We now have 14 approved antiretrovirals—that’s 300-plus possible three-drug combos to browse—but zip conclusive data on how best to use ’em. Which regimen to start with? What to do if it fails? Which drugs to add or subtract, and when?  Let’s hope these questions of treatment strategy start getting answers once the Treatment Data Project (TDP) website is pulsating with a million HIVer profiles. Until then, POZ promises to do our best to keep you ahead of the data curve. Here are four new tunes, so start humming:

Protease-Sparing Regimen: Just what it says. An antiretroviral combo that doesn’t include a protease inhibitor, usually two nucleoside analogs (most likely AZT/3TC, d4T/ddI or d4T/3TC) and one NNRTI (nonnucleoside reverse-transcriptase inhibitor) such as nevirapine (Viramune), delavirdine (Rescriptor) or efavirenz (Sustiva). Initially, sparing protease was a strategy for those in whom the drugs caused too-severe side effects or failed altogether. Now, as protease-related toxicities increase, more HIVers are adopting this as their first therapy.
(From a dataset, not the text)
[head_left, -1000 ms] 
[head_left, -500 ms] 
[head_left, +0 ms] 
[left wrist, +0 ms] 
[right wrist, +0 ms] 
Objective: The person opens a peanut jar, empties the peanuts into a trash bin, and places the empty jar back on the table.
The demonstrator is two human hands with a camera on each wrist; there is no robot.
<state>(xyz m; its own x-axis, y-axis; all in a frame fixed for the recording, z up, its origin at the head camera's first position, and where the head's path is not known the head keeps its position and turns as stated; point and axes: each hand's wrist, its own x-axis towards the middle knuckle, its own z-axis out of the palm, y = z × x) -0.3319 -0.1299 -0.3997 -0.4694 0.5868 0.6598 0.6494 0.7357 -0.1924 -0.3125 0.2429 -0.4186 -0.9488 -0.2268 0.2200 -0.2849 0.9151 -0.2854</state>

Salvage Therapy: A last-ditch option when all standard therapies have failed. For those like our own Stephen Gendin whose supervirus has burned through virtually all combinations, this strategy may include still-unapproved therapies or a regimen of six, seven or more antiretrovirals, known as…

Kitchen-Sink Therapy: A little bit of everything when nothing else is working. These multidrug regimens often include two nukes, two proteases, an NNRTI plus the cancer-med-turned- anti-HIV-drug, hydroxyurea, and perhaps a nucleotide analog (adefovir/Preveon). Their current catch phrase is “CPR for HAART failure”—Complex Protective Regimen for Highly Active AntiRetroviral Therapy failure.

Induction Therapy and Maintenance Therapy: Originally used in cancer chemotherapy, this strategy is based on first mounting a heavy, multidrug assault that destroys most of the virus, and then following up with a sustained regimen of fewer drugs (and fewer toxicities and side effects) that can keep it suppressed. Alas, trials so far show this doesn’t work with current HIV drugs.